- What to produce: Only some lines are wanted. Transcribe, exactly, the lines below from the line with "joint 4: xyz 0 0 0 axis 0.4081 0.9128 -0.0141" up to and including the line with "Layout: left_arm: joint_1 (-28".

== Input data ==

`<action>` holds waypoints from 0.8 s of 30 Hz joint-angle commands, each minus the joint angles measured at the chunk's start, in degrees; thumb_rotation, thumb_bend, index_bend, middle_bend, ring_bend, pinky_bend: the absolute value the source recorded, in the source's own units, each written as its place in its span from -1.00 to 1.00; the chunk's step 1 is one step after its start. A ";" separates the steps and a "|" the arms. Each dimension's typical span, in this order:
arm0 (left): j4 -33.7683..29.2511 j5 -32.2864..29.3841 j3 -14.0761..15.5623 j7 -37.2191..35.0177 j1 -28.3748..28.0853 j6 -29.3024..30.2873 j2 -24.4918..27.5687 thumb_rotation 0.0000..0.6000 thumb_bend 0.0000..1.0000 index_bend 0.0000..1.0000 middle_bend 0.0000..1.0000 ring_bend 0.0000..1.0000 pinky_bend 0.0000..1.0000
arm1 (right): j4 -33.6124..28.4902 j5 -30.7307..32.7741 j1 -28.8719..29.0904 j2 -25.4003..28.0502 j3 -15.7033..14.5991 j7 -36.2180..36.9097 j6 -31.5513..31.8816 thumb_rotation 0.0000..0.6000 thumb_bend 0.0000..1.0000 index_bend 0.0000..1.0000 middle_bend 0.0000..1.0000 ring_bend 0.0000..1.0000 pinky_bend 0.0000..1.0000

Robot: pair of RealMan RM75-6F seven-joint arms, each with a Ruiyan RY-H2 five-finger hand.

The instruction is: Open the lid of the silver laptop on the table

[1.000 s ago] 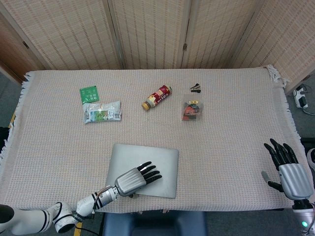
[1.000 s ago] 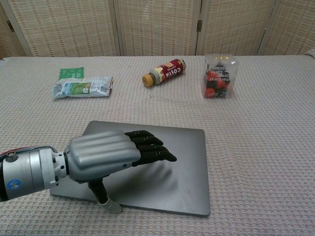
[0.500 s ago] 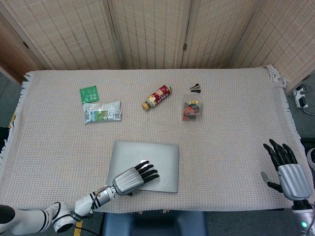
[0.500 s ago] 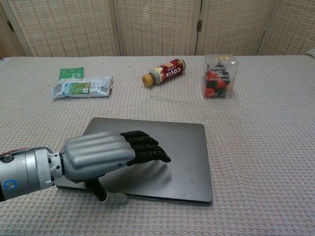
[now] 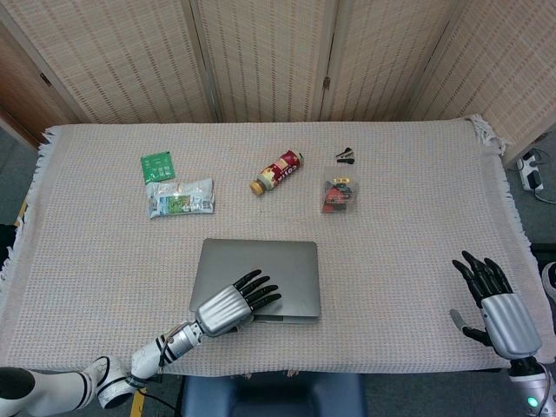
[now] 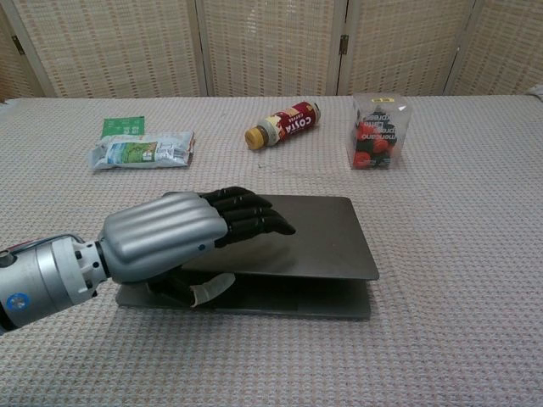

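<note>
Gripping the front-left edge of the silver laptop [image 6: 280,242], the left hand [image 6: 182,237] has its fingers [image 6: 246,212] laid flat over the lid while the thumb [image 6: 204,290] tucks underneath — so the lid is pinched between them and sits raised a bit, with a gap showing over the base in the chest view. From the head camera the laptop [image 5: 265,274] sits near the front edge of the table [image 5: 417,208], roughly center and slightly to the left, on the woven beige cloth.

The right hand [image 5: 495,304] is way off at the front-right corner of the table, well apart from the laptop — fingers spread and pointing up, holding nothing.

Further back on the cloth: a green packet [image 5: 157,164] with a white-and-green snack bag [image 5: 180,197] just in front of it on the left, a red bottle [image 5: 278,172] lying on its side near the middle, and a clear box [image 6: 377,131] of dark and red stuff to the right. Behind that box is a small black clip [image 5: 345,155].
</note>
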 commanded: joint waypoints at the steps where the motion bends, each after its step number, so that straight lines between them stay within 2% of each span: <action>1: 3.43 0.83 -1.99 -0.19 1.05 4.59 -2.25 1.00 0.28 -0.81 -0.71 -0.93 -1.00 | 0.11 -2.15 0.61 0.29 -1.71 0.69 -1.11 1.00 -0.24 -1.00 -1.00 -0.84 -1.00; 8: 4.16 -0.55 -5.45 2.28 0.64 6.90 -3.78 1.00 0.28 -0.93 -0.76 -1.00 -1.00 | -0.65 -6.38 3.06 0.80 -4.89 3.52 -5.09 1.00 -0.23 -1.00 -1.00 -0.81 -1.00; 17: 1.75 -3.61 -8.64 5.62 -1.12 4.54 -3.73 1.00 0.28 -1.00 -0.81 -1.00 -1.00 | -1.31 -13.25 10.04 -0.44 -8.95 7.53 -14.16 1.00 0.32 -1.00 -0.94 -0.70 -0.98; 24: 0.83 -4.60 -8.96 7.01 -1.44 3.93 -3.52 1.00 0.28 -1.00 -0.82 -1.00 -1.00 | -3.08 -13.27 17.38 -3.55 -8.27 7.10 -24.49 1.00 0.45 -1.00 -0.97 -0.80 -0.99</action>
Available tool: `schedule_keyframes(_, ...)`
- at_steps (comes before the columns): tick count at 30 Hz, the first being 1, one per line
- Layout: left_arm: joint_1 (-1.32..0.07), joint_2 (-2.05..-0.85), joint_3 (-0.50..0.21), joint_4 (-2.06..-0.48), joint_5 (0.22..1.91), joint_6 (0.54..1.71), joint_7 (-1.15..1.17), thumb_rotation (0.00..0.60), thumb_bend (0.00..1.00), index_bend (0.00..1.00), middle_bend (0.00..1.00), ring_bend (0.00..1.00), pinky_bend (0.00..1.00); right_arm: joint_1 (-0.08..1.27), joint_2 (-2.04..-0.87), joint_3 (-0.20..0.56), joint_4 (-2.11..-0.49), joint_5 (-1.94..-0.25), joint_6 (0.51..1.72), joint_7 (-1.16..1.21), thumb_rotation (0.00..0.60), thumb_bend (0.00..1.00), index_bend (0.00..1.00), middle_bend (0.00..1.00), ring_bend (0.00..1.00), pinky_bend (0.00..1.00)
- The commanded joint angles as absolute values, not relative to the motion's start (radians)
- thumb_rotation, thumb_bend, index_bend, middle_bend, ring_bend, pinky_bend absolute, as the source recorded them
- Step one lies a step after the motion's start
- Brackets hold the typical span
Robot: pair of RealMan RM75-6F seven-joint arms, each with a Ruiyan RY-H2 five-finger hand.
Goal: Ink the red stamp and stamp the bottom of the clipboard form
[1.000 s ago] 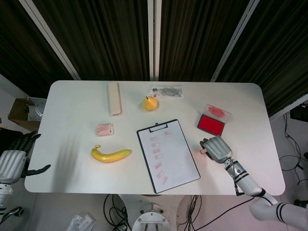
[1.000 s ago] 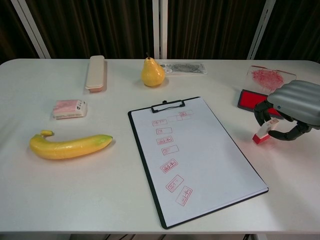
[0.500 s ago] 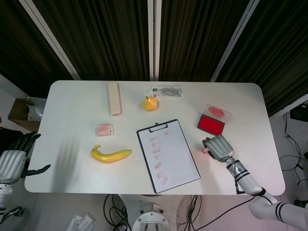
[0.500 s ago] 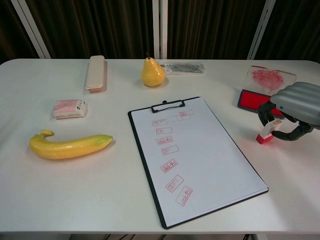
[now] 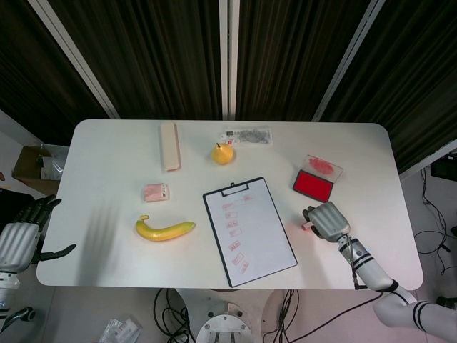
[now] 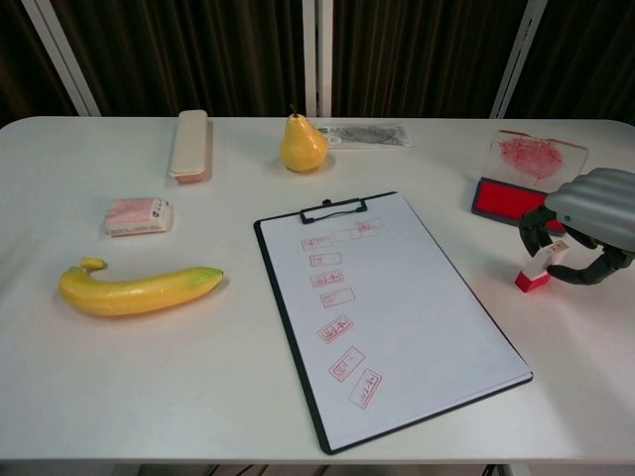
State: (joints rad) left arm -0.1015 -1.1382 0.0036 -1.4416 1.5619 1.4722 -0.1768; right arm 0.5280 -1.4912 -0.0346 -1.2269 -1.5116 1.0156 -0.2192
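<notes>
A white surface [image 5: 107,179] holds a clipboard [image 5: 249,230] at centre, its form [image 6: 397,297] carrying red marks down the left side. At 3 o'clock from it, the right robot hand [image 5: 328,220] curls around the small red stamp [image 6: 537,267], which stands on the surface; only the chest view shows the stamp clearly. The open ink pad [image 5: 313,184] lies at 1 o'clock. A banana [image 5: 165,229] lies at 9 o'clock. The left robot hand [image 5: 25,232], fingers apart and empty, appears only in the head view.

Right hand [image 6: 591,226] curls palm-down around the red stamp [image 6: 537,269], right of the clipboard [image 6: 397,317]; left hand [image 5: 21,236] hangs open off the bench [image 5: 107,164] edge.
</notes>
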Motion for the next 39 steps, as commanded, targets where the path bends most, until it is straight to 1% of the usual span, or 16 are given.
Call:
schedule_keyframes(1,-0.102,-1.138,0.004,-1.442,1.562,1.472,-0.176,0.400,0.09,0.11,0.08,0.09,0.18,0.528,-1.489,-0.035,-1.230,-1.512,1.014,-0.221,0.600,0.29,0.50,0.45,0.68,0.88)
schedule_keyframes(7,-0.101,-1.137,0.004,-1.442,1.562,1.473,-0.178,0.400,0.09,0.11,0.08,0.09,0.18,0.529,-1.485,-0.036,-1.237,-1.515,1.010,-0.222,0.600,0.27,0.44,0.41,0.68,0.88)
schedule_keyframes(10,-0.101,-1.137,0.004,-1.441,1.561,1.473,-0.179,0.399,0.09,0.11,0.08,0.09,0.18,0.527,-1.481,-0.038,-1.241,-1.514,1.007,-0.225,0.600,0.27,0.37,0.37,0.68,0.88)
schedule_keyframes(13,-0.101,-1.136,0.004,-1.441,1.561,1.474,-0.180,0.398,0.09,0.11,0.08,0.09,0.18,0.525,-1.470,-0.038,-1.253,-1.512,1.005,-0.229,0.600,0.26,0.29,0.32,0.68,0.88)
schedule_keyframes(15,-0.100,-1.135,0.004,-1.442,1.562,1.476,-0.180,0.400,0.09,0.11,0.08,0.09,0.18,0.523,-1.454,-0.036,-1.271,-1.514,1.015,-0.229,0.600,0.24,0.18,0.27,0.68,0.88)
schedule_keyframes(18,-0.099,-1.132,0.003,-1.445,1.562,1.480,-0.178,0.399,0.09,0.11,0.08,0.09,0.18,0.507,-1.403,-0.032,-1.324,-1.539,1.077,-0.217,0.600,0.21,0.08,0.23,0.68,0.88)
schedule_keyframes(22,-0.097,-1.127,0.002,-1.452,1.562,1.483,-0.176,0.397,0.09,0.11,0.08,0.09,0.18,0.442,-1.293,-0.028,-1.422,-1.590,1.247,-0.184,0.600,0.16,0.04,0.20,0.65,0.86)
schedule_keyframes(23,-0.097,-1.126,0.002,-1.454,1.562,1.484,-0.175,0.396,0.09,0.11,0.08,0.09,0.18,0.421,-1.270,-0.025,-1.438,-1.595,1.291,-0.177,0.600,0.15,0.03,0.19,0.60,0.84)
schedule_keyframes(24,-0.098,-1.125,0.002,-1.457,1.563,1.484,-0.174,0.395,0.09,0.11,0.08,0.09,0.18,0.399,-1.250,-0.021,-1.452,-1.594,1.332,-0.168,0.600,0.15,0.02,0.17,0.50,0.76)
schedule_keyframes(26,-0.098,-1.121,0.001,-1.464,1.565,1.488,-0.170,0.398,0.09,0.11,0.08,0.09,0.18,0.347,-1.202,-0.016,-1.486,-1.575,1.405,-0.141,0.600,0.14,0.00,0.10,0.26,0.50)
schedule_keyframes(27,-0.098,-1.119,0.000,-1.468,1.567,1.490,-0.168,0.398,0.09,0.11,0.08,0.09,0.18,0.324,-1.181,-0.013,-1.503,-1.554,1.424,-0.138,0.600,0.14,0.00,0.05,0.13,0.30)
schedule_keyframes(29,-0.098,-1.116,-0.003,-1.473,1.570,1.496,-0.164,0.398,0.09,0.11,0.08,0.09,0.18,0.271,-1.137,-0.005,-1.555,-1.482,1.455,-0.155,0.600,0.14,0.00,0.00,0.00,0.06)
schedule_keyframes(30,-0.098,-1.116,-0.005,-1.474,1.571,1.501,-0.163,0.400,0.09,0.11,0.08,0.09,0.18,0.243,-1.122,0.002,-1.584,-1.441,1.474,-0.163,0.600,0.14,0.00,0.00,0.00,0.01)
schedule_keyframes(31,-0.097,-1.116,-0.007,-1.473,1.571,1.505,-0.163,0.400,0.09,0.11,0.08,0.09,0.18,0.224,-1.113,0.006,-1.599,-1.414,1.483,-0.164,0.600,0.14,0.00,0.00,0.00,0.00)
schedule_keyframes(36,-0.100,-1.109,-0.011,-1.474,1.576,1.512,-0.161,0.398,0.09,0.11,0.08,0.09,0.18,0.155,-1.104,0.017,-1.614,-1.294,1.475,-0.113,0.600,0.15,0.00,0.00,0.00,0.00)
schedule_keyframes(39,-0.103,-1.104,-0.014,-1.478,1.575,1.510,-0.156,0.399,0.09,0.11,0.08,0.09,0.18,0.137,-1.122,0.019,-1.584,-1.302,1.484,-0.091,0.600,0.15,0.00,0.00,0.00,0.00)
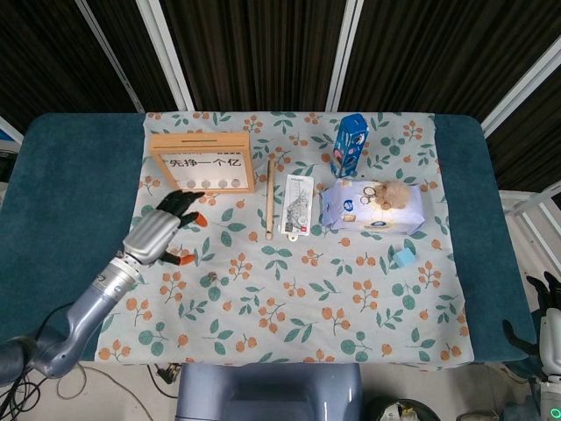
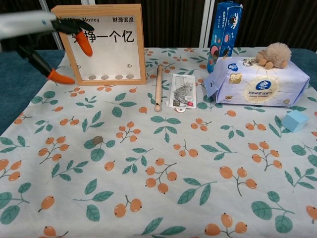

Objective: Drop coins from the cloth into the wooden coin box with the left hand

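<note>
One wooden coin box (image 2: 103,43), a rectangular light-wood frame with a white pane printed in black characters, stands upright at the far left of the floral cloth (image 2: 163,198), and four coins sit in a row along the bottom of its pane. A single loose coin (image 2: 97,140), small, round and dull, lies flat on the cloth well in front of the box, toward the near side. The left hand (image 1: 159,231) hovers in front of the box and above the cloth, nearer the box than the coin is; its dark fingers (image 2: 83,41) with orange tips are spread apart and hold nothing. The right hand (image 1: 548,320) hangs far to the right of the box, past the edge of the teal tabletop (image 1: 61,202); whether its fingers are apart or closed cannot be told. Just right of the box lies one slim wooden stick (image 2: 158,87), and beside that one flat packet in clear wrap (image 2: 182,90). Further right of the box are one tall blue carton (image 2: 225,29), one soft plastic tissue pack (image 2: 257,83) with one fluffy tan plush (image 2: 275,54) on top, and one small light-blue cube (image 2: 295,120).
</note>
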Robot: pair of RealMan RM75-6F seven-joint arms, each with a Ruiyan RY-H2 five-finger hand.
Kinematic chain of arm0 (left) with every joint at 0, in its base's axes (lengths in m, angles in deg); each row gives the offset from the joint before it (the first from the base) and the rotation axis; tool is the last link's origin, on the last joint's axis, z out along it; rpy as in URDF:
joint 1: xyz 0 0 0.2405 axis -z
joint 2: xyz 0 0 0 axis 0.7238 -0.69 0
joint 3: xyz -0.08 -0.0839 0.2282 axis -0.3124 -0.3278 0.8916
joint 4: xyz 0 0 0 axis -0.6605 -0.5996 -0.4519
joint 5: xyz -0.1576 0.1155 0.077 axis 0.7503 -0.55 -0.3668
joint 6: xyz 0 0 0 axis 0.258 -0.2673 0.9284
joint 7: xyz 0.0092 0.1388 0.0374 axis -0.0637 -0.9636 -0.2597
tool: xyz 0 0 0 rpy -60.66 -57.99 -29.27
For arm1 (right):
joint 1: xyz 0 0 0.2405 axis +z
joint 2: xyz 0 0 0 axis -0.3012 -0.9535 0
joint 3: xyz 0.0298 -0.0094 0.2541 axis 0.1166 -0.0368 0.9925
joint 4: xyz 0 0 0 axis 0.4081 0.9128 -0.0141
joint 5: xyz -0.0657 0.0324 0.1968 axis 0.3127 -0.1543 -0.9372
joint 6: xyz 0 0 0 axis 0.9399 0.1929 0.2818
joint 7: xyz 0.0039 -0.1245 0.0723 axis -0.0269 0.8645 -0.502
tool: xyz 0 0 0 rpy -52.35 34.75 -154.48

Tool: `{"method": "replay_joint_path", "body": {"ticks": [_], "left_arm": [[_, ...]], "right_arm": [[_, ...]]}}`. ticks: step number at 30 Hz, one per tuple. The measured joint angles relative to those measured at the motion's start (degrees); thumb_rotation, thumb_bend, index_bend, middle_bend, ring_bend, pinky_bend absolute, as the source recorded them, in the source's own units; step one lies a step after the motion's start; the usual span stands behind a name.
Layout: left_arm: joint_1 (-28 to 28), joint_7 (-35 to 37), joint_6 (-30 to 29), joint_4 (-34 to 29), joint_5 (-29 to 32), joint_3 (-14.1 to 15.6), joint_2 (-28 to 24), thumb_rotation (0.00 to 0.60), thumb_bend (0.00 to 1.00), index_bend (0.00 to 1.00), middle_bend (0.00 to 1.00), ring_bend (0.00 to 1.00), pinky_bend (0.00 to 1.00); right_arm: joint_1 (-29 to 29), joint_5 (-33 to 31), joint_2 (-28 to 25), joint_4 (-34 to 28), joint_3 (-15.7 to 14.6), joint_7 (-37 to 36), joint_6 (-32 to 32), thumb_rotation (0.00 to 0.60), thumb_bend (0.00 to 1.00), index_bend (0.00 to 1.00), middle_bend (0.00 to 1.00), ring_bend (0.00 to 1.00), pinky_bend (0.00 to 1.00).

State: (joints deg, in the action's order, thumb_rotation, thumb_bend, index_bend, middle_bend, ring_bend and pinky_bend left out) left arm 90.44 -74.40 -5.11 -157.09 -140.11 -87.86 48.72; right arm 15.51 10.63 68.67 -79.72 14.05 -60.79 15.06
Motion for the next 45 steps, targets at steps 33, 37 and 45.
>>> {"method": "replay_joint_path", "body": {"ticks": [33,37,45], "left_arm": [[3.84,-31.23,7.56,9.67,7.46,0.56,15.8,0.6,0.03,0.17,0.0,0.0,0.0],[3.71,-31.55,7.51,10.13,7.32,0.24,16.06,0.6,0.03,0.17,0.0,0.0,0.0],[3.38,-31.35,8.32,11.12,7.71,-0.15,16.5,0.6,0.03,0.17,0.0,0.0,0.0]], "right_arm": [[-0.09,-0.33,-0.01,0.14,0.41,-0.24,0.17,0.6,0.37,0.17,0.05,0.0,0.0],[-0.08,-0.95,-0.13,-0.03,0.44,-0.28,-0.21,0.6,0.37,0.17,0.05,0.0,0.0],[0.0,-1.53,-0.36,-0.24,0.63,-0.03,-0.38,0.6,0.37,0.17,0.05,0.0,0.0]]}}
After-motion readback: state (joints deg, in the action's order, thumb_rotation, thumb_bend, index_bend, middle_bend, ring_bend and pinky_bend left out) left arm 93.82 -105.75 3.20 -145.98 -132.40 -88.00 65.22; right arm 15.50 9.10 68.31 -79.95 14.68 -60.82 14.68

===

- Exercise output:
joint 4: xyz 0 0 0 axis 0.4081 0.9128 -0.0141
joint 5: xyz -0.0657 0.0324 0.1968 axis 0.3127 -0.1543 -0.9372
joint 6: xyz 0 0 0 axis 0.9399 0.1929 0.2818
joint 7: xyz 0.0039 -0.1245 0.0723 axis -0.0269 0.8645 -0.502
tool: xyz 0 0 0 rpy -52.35 34.75 -154.48

Tool: `{"method": "replay_joint_path", "body": {"ticks": [_], "left_arm": [[_, ...]], "right_arm": [[_, ...]]}}`. ticks: step number at 30 Hz, one per tuple. The measured joint angles relative to those measured at the motion's start (degrees); thumb_rotation, thumb_bend, index_bend, middle_bend, ring_bend, pinky_bend absolute, as the source recorded them, in the source's own units; step one lies a step after the motion's start; the usual span stands behind a name.
Layout: left_arm: joint_1 (-28 to 28), joint_7 (-35 to 37), joint_6 (-30 to 29), joint_4 (-34 to 29), joint_5 (-29 to 32), joint_3 (-14.1 to 15.6), joint_2 (-28 to 24), thumb_rotation (0.00 to 0.60), thumb_bend (0.00 to 1.00), index_bend (0.00 to 1.00), middle_bend (0.00 to 1.00), ring_bend (0.00 to 1.00), pinky_bend (0.00 to 1.00); right_arm: joint_1 (-29 to 29), joint_5 (-33 to 31), joint_2 (-28 to 25), joint_4 (-34 to 28), joint_3 (-15.7 to 14.6), joint_7 (-37 to 36), joint_6 (-32 to 32), thumb_rotation (0.00 to 0.60), thumb_bend (0.00 to 1.00), index_bend (0.00 to 1.00), middle_bend (0.00 to 1.00), ring_bend (0.00 to 1.00), pinky_bend (0.00 to 1.00).

That completes the answer to this exercise.